The technical issue seems to be this. His argument seems to me to potentially confuse different kinds of information. After deriving his criteria for complex specified information, Dembski tells us that blind processes cannot increase complex specified information, because neither selection nor random mutation add information.

It's a persuasive argument, similar to the argument that Roger Penrose made for consciousness being irreducible to computation. And it suffers from the same weakness, that the systems we are describing are not yet competely enough described to know for certain whether randomness and selection really provide a process that can produce complex specified information. Facing this uncertainty, fans of Darwin of course consider it entirely plausible that randomness plus selection can lead to not only complexity but complex specified information in Dembski's sense. Fans of Dembski will probably find his argument compelling that Darwinian processes can never produce true randomness. And there are a third group, following complexity theory or modern developments in genetics, who find that Darwinian processes can yield complex specified information if suitably enhanced by additional laws of nature.

So Dembski's argument for design in this book seems sound, the question is still, as it always was, whether design can be explained by true novelty arising through Darwinian processes or whether true novelty cannot arise spontaneously in nature.

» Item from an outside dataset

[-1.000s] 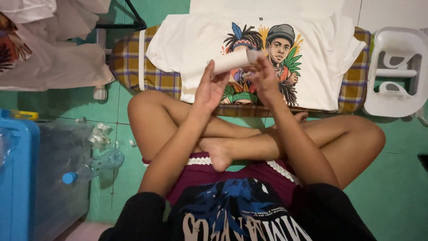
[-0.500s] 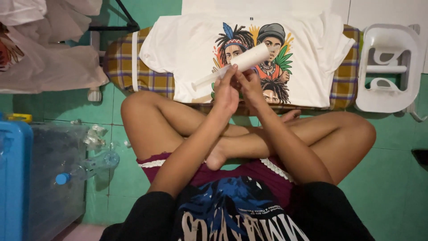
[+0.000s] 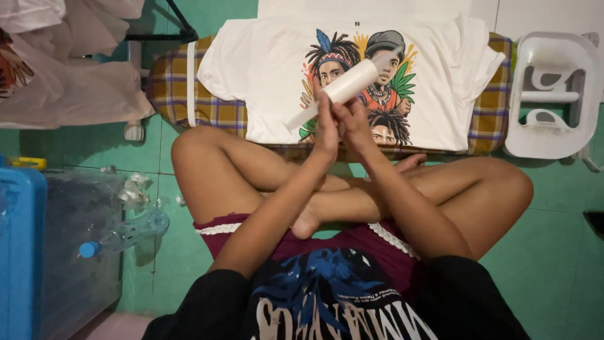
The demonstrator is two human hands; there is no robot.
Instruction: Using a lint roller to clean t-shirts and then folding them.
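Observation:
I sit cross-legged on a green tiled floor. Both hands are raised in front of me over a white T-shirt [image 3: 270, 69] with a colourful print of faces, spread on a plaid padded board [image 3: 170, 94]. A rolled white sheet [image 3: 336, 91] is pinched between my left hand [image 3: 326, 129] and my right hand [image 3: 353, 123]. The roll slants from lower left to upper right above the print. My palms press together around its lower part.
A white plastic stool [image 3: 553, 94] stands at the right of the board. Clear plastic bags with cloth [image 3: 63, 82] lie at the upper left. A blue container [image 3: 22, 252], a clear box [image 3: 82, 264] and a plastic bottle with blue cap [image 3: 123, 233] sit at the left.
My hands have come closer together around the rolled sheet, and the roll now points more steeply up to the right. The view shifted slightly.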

Understandably, this is a powerful sticking point because it reveals very different views of the inherent structure of nature, either a pre-existing design or an emerging one. In soem ways, this brings to mind our political extremes of the conservative's structured world and the liberal's dynamic free-for-all. Dembski provides us with a useful plank for the conservative religious worldview, though it won't convince those who have assumed all along that the structure of the world is a dynamic, evolving thing. These are very different visions of how the world works.

Book destined to endure5
Despite Eli Chiprout's critical review of The Design Inference, readers can be assured that Dembski stands by his calculation and is prepared to defend it. Chiprout's chief objection seems to be that Dembski's conditional independence condition founders when human agents get into the act. Chiprout may register his complaint, but we should all note that this book and the theories it puts forth have been thoroughly vetted: it was Dembski's doctoral dissertation, it went through a grueling review process with Cambridge University Press, and the author sent preprints to probably fifty or so scholars and academics for comment. No one, and I mean **NO ONE**, corrected Dembski on what Chiprout suggests is an obvious oversight. Long after the dust of criticism settles, The Design Inference will surely stand as an important and enduring advancement in our understanding of the theory of Intelligent Design.